**Disclaimer** If you know me in my 'real' life and stumble across this blog- please know that I write here for healing, and to feel close to my Noah, and close to my grief. At times these letters may seem sad, angry, and at times, crazy. Please don't worry about me- this is how I help myself heal. If you have questions, just ask- if you know me well at all, you know that I love talking about my Noah.

Friday, November 6, 2009

Secret Garden Meeting- October

http://thesecretgardenmeeting.blogspot.com/ 
Are you a bereaved parent- become part of the secret garden meeting.  every month there is a question, or series of questions to write and think about. 


Where are you at in your grief. Has it been years or just weeks since you lost your baby. How are you feeling. How do you hope you will feel in the future. Have you found any peace at all?

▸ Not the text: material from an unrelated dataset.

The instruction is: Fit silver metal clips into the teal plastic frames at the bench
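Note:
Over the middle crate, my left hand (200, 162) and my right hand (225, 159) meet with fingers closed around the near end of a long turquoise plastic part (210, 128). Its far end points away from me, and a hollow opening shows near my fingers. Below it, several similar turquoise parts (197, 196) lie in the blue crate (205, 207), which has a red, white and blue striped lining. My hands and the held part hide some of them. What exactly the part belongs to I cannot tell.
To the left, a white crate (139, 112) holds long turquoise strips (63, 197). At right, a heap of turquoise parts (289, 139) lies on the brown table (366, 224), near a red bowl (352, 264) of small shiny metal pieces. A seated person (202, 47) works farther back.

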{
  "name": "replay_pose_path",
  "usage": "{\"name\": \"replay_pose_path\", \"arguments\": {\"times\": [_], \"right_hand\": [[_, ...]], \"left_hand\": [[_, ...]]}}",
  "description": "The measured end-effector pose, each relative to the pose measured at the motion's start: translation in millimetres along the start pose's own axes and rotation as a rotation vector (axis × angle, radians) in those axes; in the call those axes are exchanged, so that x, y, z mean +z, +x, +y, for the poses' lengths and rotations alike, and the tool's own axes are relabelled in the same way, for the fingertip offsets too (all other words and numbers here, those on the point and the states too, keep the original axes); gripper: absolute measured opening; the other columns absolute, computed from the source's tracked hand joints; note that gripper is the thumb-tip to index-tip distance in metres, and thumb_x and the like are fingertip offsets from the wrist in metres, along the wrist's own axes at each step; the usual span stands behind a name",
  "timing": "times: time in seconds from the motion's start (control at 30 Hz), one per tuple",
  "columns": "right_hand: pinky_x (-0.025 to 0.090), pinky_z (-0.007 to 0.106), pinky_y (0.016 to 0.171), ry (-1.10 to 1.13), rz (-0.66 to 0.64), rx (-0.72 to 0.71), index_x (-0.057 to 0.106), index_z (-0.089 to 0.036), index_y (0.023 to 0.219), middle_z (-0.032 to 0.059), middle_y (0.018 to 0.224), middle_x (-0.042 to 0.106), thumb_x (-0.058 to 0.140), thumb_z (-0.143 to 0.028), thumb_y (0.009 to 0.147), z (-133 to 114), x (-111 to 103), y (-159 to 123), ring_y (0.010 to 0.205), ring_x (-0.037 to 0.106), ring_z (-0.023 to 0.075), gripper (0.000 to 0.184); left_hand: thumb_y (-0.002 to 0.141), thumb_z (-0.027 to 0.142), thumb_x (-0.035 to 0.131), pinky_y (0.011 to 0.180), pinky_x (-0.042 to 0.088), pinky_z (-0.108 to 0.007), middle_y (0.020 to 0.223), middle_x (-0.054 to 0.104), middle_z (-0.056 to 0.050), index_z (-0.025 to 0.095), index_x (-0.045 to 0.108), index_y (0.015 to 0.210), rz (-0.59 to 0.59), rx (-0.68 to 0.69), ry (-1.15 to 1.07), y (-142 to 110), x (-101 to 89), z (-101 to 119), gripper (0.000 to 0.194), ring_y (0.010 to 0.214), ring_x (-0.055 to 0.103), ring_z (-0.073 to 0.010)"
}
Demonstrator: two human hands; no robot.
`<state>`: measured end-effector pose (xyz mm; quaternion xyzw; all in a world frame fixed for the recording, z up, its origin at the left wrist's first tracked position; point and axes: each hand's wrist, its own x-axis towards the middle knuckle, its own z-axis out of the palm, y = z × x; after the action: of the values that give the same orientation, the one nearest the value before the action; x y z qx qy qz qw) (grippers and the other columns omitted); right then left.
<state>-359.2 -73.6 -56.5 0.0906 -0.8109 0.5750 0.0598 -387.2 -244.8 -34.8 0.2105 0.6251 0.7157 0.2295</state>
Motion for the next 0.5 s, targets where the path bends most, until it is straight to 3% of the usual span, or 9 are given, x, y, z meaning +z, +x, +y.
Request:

It's been 19 months, today since Noah was born. A beautiful little boy- we were so in awe, I didn't know I was able to feel such love and adoration.  But I did. Those first 24 hours were so 'normal', so wonderful, so surreal. Then, he became sick, and my world came crashing down around me.. he died within 24 hours.  19 Months later- I am doing ok most  days... if you ask friends who see me often they'd probably say Noah has changed me, but that I am fine. I am... sometimes, but I don't show when I'm not to my friends.... I don't want to hurt them, or make them sad.  I still go through moments of intense anger, sadness, denial, guilt, anxiety... moments when I am not sure that I can take it anymore, moments when I'm not sure how I got where I am... moments I"m not sure I want to be me. I think I will always have these moments... I expect it is normal?
I am 11 days away from delivering my subsequent baby, Charlotte.. a sister for Noah. It's a strange feeling. Everyone around me is so, so happy for me- that I will have a chance to 'mother' again. And so am I... but I don't think others always understand that my future is not going to be like every other mothers future.. when Charlotte cries- I am going to wonder what is wrong, when she spits up, I am going to wonder why- and if she is suffering from the same thing Noah did, when she has her first bath at home, part of me will feel sadness because Noah didn't ever get to do this, when she spends time in her crib, I will have this same feeling... it's Noahs crib, Noah's tub, Noah's high chair, Noah's bouncy chair- but Noah didn't get to use it. It will be bittersweet- I am goingto be sooo happy, I know it- but there will always be that feeling of I WISH, I WONDER... I think that is what some people don't get.  Some may think I am nuts if I randomly start crying when Charlotte does something different, or something for the first, second, third, twentyth time.... but it won't be random to me!
In terms of grief- I think I will be ok.. I have a wonderful supportive husband, and for the most part my family gets it.  My future holds some intense happiness (which I couldn't see until just a few months ago), and will forever hold that sadness- because a part of my heart is gone, and my family will never be whole here on earth-and that hurts more than most can imagine. 


Did I actually answer the question? I'm not sure! 


Noah Bear, 
I love you sweet monkey.  I miss your sweet face.
I love you forever, 
Mummy

5 comments:

R said...

I know I'll be a different mother with this baby than if nothing had happened. I just hope this child doesn't hate me for being over protective but there's no going back and hopefully one day they'll understand.

Franchesca said...

beautiful post, I am glad you are able to see that intense happiness ahead of you! So happy for you, but my heart also breaks with you. Thank you for sharing.

Jeanette said...

lovely post. I'm happy you have such happiness ahead of you, and sad with you that you will always carry such heartbreak.

Krista said...

I'm glad you can see the happiness in your near future. You'll always be influenced by Noah, both the happiness he brought you and the grief his leaving created. But I'm glad you can see the happiness that is still here for you and Matt.

Good luck next week! I will be thinking of you and praying for you on the 17th, as will many of your friends and family, and your internet friends, too! :)

Once A Mother said...

wow there was so much to this post that spoke to me, mainly the way you talk about how mothering will never be the same after loss as it is for other people. Thank you so much for sharing it.